High-speed scientific spacecraft launches with commercial launch vehicles

Reaching the outer solar system and interstellar space beyond has always been challenging due to the long distances and long travel times. Initial work on planetary gravity assists in the early 1960s by Minovitch and Flandro laid the basis for expanding reachable space with then-existing launch vehicles. Such gravity assists have been key enablers for orbital exploration missions to Mercury (MESSENGER), Jupiter (Galileo, Juno), and Saturn (Cassini-Huygens) by trading higher mass for lower launch energy from Earth (C3). They have also enabled close passes to the Sun (Parker Solar Probe) and moderately rapid solar system escape, coupled with fast flybys of various planetary-sized bodies: Mariner 10 (Mercury via Venus), Pioneer 10 (escape via Jupiter), Pioneer 11 and Voyager 1 (escape via Jupiter and Saturn), Voyager 2 (escape via Jupiter, Saturn, Uranus, and Neptune: the “Grand Tour”), and New Horizons (escape via Jupiter and Pluto).

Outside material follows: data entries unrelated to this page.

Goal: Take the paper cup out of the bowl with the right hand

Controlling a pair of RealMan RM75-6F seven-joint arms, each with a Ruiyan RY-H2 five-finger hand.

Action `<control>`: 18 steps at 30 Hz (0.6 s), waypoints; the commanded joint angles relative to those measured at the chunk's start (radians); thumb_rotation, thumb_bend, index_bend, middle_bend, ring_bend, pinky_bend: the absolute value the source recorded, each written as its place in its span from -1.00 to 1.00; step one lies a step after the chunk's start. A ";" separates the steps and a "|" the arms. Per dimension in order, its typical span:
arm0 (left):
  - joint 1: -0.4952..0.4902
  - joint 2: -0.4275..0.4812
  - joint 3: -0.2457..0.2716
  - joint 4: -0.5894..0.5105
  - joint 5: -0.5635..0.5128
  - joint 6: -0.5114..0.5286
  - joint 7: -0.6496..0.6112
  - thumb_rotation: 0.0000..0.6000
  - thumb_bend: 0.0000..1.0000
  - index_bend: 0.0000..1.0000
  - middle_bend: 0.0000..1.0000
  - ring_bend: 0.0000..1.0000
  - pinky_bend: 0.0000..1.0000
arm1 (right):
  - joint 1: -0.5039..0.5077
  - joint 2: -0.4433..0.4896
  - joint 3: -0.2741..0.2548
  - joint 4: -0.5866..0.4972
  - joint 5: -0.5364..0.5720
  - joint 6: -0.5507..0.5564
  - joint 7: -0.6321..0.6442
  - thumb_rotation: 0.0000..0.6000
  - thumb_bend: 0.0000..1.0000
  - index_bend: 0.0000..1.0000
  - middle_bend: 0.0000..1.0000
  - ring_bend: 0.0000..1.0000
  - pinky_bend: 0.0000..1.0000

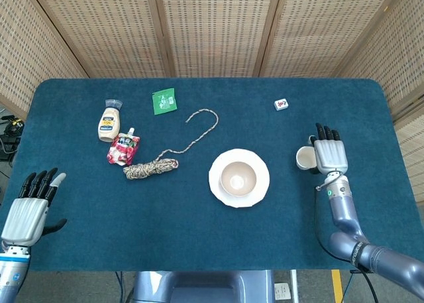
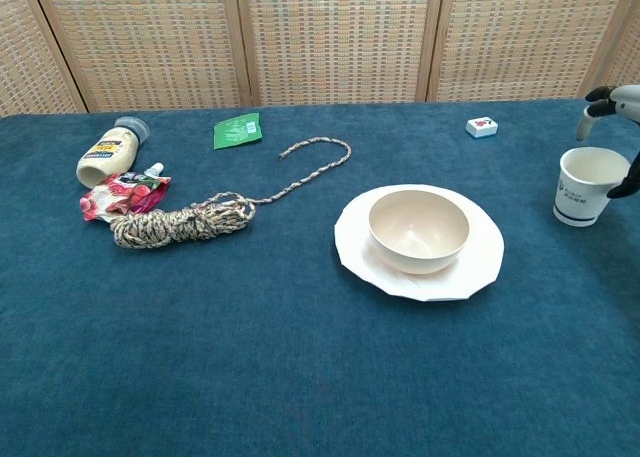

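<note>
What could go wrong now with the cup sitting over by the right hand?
The paper cup stands upright on the table, but the right hand is close around it; opening or pulling away carelessly could snag the rim and tip it. It is also near the table's right side, so a sideways knock might push it toward the edge.

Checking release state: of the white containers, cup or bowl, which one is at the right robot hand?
The paper cup, upright on the cloth with the right robot hand around it. The bowl sits empty on its plate, apart from both hands.
</note>
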 commanded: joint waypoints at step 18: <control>0.011 0.000 -0.006 0.019 0.019 0.038 -0.054 1.00 -1.00 -1.00 -1.00 -1.00 -1.00 | -0.329 0.124 -0.185 -0.214 -0.456 0.476 0.305 1.00 -0.66 -1.00 -1.00 -1.00 -1.00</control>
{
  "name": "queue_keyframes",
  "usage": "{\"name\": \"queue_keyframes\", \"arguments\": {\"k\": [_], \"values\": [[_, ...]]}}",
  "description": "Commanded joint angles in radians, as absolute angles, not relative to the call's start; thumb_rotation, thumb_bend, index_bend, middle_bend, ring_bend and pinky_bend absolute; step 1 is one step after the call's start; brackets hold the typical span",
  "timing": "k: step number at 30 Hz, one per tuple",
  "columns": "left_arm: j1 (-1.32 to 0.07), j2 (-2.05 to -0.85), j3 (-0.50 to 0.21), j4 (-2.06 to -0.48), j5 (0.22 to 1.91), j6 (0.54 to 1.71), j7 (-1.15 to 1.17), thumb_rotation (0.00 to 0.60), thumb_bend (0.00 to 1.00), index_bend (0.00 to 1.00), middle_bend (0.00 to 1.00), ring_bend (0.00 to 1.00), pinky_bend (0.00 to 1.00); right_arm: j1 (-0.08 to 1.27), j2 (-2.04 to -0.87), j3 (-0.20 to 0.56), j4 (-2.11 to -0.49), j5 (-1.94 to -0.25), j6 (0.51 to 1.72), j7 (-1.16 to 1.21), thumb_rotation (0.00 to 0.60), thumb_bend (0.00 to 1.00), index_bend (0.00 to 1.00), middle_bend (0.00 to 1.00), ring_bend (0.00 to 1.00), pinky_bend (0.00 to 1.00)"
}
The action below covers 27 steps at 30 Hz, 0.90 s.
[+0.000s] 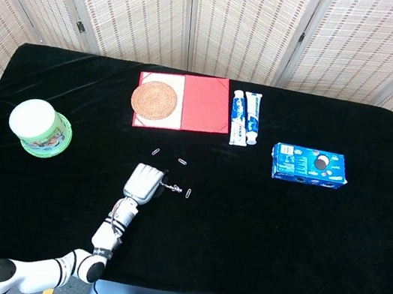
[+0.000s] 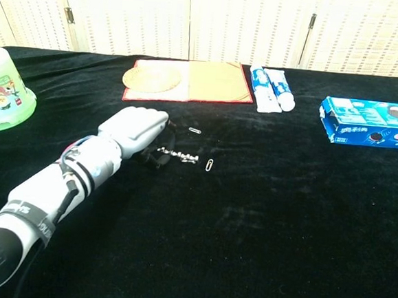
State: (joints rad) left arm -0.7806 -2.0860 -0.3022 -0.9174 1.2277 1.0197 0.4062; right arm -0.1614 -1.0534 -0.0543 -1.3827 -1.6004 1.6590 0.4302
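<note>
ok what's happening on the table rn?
The left hand is out over the black table, fingers curled down onto a small metal chain among scattered paper clips. Whether it actually grips the chain isn't clear. The green tub, red folder, toothpaste boxes and blue cookie box sit apart from it.

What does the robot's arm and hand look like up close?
The left hand is pale grey with a smooth, rounded shell and dark fingers underneath. Its arm is white and tube-shaped, with black bands, a blue and red mark near the wrist and small lettering. Of the right side, only a bit shows at the edge.
</note>
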Motion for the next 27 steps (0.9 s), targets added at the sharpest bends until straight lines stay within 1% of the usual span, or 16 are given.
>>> {"name": "queue_keyframes", "arguments": {"k": [1, 11, 20, 27], "values": [[-0.788, -2.087, -0.308, -0.920, 1.223, 1.021, 0.404, 0.600, 0.55, 0.94, 1.00, 1.00, 1.00, -0.163, -1.053, -0.052, -1.382, -1.597, 1.660, 0.434, 0.600, 0.10, 0.00, 0.00, 0.00, 0.00], [-0.798, -2.100, -0.287, -0.946, 1.215, 1.019, 0.440, 0.600, 0.55, 0.94, 1.00, 1.00, 1.00, -0.163, -1.051, -0.049, -1.381, -1.597, 1.657, 0.439, 0.600, 0.10, 0.00, 0.00, 0.00, 0.00], [-0.821, -2.117, -0.291, -0.970, 1.210, 1.031, 0.492, 0.600, 0.55, 0.94, 1.00, 1.00, 1.00, -0.165, -1.048, -0.049, -1.381, -1.601, 1.661, 0.444, 0.600, 0.10, 0.00, 0.00, 0.00, 0.00], [-0.839, -2.135, -0.296, -0.937, 1.193, 1.011, 0.505, 0.600, 0.55, 0.94, 1.00, 1.00, 1.00, -0.165, -1.044, -0.046, -1.378, -1.590, 1.653, 0.459, 0.600, 0.10, 0.00, 0.00, 0.00, 0.00]]}}
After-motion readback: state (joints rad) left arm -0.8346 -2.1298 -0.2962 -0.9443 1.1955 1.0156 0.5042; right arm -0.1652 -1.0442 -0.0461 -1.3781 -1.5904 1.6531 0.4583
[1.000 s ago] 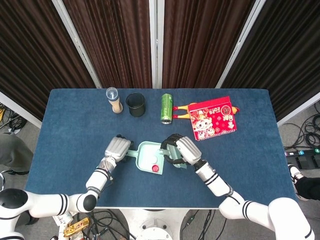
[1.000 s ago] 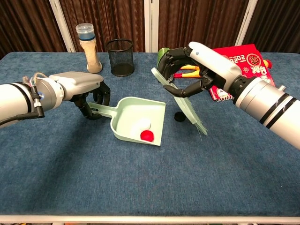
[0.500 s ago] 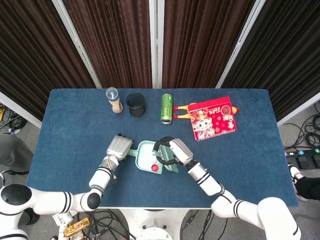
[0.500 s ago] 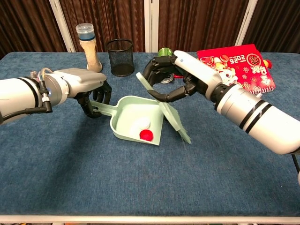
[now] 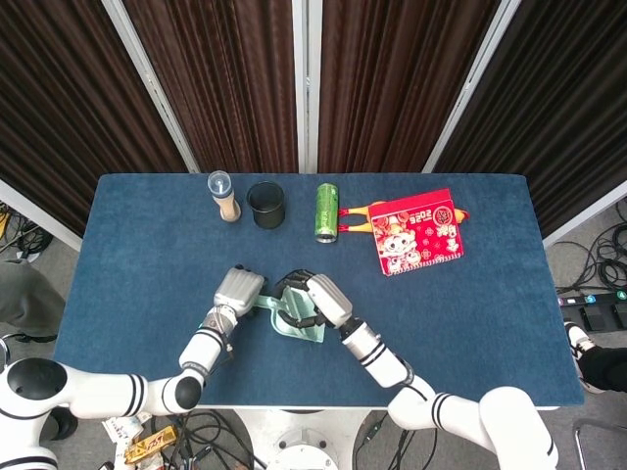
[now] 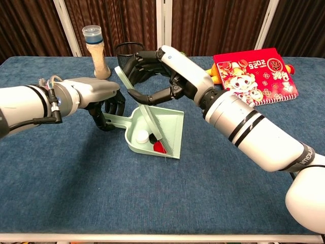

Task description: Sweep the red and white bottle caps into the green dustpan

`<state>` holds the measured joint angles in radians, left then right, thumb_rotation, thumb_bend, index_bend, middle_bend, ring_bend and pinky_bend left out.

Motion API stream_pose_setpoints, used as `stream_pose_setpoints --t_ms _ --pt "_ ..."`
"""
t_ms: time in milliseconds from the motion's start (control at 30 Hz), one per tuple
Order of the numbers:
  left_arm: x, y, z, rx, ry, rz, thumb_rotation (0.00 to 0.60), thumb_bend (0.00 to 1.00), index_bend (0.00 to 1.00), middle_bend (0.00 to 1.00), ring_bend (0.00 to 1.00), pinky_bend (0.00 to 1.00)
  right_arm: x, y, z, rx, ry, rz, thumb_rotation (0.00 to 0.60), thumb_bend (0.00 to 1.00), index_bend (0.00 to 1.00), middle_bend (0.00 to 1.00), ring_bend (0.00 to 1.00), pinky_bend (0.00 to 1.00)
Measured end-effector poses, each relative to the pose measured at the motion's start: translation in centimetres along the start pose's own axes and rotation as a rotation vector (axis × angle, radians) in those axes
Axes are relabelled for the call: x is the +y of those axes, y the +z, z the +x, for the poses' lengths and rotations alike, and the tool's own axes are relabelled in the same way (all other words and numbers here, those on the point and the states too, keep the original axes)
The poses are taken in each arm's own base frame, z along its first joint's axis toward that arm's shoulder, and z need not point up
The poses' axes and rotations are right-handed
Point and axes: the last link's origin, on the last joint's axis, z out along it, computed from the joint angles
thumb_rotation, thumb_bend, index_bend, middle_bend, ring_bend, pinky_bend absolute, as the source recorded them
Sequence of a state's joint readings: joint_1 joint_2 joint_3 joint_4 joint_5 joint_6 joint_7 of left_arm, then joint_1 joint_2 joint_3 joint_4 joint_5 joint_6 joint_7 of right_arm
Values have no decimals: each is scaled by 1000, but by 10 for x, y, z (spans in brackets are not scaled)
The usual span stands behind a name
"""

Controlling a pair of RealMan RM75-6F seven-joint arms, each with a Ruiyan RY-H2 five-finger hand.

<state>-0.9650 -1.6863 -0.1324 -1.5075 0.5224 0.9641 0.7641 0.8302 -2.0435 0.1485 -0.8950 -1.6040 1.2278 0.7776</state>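
The green dustpan [image 6: 170, 133] [image 5: 315, 335] lies at the table's front middle, and my left hand [image 6: 104, 101] [image 5: 238, 291] grips its handle. A white cap [image 6: 142, 136] and a red cap [image 6: 161, 148] lie inside the pan. My right hand [image 6: 160, 71] [image 5: 312, 297] hovers over the pan and holds a pale green brush [image 6: 143, 112], tilted so that its bristles reach down into the pan between the two caps. In the head view the right hand hides the caps.
Along the far side stand a capped bottle [image 5: 223, 196], a black mesh cup [image 5: 265, 205], a lying green can [image 5: 326, 211] and a red printed packet [image 5: 416, 231] with yellow-orange items beside it. Blue cloth covers the table [image 5: 490, 313].
My right hand has swung the brush leftward from beside the pan's right edge to over the pan. The pan has shifted slightly right and the caps lie deeper inside. A small dark object by the pan no longer shows.
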Motion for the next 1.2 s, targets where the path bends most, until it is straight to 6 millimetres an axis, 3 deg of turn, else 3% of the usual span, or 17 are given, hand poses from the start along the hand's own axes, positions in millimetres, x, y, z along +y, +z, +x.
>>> stream_pose_setpoints --t_ms 100,200,400,633,767,833,900,967,1033,1200 --pt "-1 0 0 3 -5 0 600 384 541 511 350 252 -3 -2 6 11 -17 23 600 628 742 657 357 284" --pt "-1 -2 2 11 -15 -6 600 384 464 486 351 276 -3 -7 20 27 -47 36 600 628 742 657 357 284" --pt "-4 -6 5 25 -41 -27 600 314 270 401 332 288 6 -28 63 31 -204 14 600 628 742 657 350 284" --pt "-10 -13 10 66 -93 -44 600 304 200 325 251 290 18 -65 119 -61 -534 -98 600 628 713 630 302 264" --pt "-19 -20 15 109 -129 -52 600 303 200 321 227 277 24 -83 128 -154 -682 -177 600 575 496 493 175 181" --pt "-28 -26 19 146 -154 -49 600 301 200 321 219 267 28 -91 128 -206 -751 -221 600 473 321 395 94 135" --pt "-38 -32 23 188 -177 -42 600 299 200 321 219 260 32 -97 127 -249 -807 -261 600 287 104 259 17 83" --pt "-51 -40 28 239 -204 -31 600 298 200 321 219 249 36 -103 126 -290 -861 -310 600 129 9 176 0 57" --pt "-64 -48 32 287 -232 -23 600 298 200 321 220 244 40 -109 124 -317 -894 -360 600 68 0 153 0 52" --pt "-104 -70 33 379 -259 30 600 297 205 321 219 241 40 -124 125 -314 -898 -444 600 73 0 143 0 52"
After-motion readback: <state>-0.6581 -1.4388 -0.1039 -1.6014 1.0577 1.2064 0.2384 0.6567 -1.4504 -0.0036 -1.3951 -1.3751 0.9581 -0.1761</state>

Two of these missions hold the first and second places for the most energetic launches (New Horizons: C3 = 157.7502 km2/s2; Parker Solar Probe: C3 = 152.222 km2/s2). Disadvantages in using Earth and Venus gravity assists to increase spacecraft injected mass to Jupiter and beyond include the time penalty and the need for a customized propulsion system to provide a deep-space maneuver (DSM). For “timely” transits to Neptune with a large orbiter or rapid solar system escape with an Interstellar Probe, more capable launch vehicles can be enabling by pushing the injected mass versus C3 curves “to the right.” While the most extreme speeds asymptotically away from the Sun (7–8 au/yr) can be achieved with fast Jupiter gravity assists and super-heavy lift launch vehicles (SHLLV) such as the Space Launch System (SLS) surmounted by multiple upper stages, solar system escape speeds larger than those achieved by Voyager 1 are possible with existing and upcoming large commercial launch vehicles. Such vehicles include the Falcon-Heavy, New Glenn, and Vulcan Centaur. Better performance accrues with the fully expendable versions of these vehicles and/or with “refilling” in a low-Earth orbit, with performance versus launch cost as a central trade. Even better performance can be projected with SHLLVs in development, such as the Starship Super Heavy and Long March 9. We discuss some of the possibilities and trades such newer vehicles can enable in the near term for continued – and more distant – exploration of the solar system and beyond.